– Правильно, – соглашается Панкратов, неспроста же я это повесил. – И он кивает на прикреплённый над дверью в другую комнату лист бумаги со словами: «Два человеческих стремления – к знанию и могуществу поистине совпадают в одном и том же. Ф.Бэкон».

Поужинав, Панкратов расправляет постель и ложится спать.

– А когда ты последний раз Таню видел? – спрашивает мать через открытую дверь. – И где она учится?

– Перед новым годом, – отвечает Панкратов. – А учится она на первом курсе университета.

– И о чём вы договорились?

– Ни о чём. Я встретился с ней, хотел пригласить куда-нибудь, а она даже разговаривать со мной не стала, побрезговала. Конечно, кто я по сравнению с ней, – помолчав немного, говорит Панкратов. – Бывший ремесленник, пэтэушник. Она наверняка вообразила себе, что я так и останусь простым работягой.

– Странно, – произносит мать. – А что, хорошим рабочим быть позорно, что ли?

– Для неё позорно, – объясняет Панкратов. – А как же иначе. Отец у неё большой начальник, машина служебная. А мамаша вообще, похоже, никогда и нигде не работала.

– Всё одно, непонятно. Вы ведь так дружили в школе. Ты её всегда домой провожал, от хулиганов защищал.

– То школа, а это жизнь, – говорит Панкратов. – Теперь у неё другие защитники, очкарики какие-нибудь прыщавые, которых я одним плевком зашибу.

Слышно, как мать вздыхает и снова спрашивает:

– А она всё такая же красивая?

– Даже слишком, – засыпая, тихо бормочет Панкратов. – Всё равно никуда она не денется, от меня не уйдёшь, всему своё время.

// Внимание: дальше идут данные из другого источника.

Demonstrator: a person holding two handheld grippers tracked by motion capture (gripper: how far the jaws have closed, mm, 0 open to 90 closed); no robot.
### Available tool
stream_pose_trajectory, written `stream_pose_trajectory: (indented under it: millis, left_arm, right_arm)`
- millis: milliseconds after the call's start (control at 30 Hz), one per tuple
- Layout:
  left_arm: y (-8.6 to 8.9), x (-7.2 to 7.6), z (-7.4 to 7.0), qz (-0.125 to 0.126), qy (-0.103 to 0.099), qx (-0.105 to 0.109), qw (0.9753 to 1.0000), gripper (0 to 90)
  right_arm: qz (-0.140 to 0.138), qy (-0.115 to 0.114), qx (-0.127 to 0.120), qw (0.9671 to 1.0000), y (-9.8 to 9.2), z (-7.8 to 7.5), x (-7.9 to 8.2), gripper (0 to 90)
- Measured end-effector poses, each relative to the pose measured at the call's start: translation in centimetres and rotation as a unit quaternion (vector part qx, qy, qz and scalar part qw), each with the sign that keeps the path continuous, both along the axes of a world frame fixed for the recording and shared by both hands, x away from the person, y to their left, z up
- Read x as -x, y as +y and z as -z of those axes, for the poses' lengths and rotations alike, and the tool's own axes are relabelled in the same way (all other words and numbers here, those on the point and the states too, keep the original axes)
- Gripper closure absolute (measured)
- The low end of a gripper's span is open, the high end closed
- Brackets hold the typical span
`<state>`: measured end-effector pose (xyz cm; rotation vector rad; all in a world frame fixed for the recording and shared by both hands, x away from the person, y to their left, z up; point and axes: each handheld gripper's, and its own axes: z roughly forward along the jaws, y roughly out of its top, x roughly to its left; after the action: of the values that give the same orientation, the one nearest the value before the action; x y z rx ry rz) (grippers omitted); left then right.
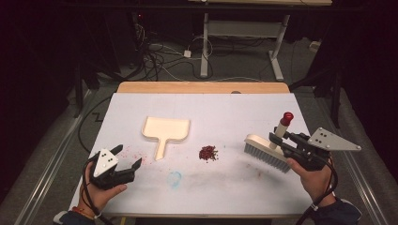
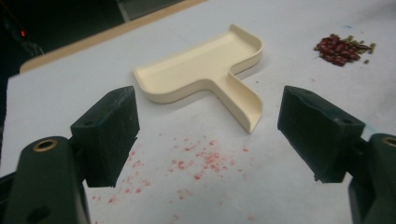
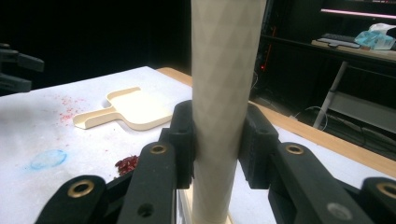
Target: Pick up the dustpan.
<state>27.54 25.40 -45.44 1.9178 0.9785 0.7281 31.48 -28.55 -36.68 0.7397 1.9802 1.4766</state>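
Right gripper (image 1: 282, 139) clenched on brush (image 1: 267, 152) handle (image 3: 219, 93); bristles rested on table (image 1: 234, 187), left of jaws. Brush judged light, stiff; grip mid-handle. Left gripper (image 1: 128, 157) released, dustpan (image 2: 205, 70) ahead. Bean pile (image 1: 208, 153) lay between grippers.

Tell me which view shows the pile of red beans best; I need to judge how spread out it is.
The high view: the red beans lie whole and unobstructed between the dustpan and the brush. The left gripper view shows them at its top right, sharp but oblique. The right gripper view shows a sliver beside its fingers.
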Motion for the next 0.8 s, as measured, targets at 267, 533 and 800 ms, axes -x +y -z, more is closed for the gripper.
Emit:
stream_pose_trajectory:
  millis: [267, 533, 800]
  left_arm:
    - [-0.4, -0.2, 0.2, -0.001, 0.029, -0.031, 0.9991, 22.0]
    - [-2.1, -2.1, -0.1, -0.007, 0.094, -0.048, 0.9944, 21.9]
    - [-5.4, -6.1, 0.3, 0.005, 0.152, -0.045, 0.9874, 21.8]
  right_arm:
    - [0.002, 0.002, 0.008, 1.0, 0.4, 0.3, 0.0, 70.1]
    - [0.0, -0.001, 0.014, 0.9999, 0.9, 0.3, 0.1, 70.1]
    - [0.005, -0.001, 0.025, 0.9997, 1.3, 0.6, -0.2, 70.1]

– И не держи ты руки за спиной, когда идёшь по улице, – вдруг, помолчав минуту, сердито произносит мать. – Ты же не под конвоем. Сколько раз тебе говорить надо.


Солнечный майский день. Тот же сарай за домом Панкратова, та же голубятня, от захвата с сеткой на ней осталось несколько сломанных реек. Панкратов возле сарая отрабатывает приёмы рукопашного боя. Бьёт, чаще ногами, по висящему на стене старому матрасу, на котором начерчена фигура человека. Боевая стойка, удары и имитация ударов у Панкратова совсем не похожи на элементы спортивных единоборств. То, что и как он делает, больше похоже на драку, в которой с его стороны – расчётливая демонстрация агрессии и жестокости. Видно, как Панкратов сосредоточенно настраивается на схватку и с какой-то буйной остервенелостью нападает на воображаемого противника. С очень низкой стойки он бьёт нарисованного человека по туловищу, в горло – кулаком, ладонью, сжатыми и растопыренными пальцами, пинает его по ногам, в пах, в живот, хватает противника как бы за плечи и резко в прыжке бьёт головой. В разной последовательности и в ошеломляющем темпе всё это действо повторяется несколько раз и заканчивается тем, что Панкратов срывает матрас со стены, перебрасывает через себя, высоко подпрыгивает и втаптывает его в землю.


Панкратов за своим письменным столом, закрывает и откладывает в сторону учебник истории СССР. Тут же ещё другие учебники, тетради. Панкратов встаёт из-за стола, выходит из комнаты, надевает кеды.

– На тренировку? – спрашивает мать.

– Как всегда, – говорит Панкратов. – Сегодня же суббота.

– А когда выпускные экзамены начинаются?

– На следующей неделе, – отвечает Панкратов и уходит.


Тёплый, светлый вечер. Старый, заросший, неухоженный сквер. На скамейке человек пять разновозрастных мужиков, не обращая внимания на прохожих, распивают спиртное, громко сквернословят, швыряют мусор в кусты.

– Привет, бичи позорные! – подойдя к пьяной компании, задиристо восклицает Панкратов. – Быстренько всё убрали за собой и сами убрались отсюда.

Самый здоровый из мужиков первым поддаётся на провокацию.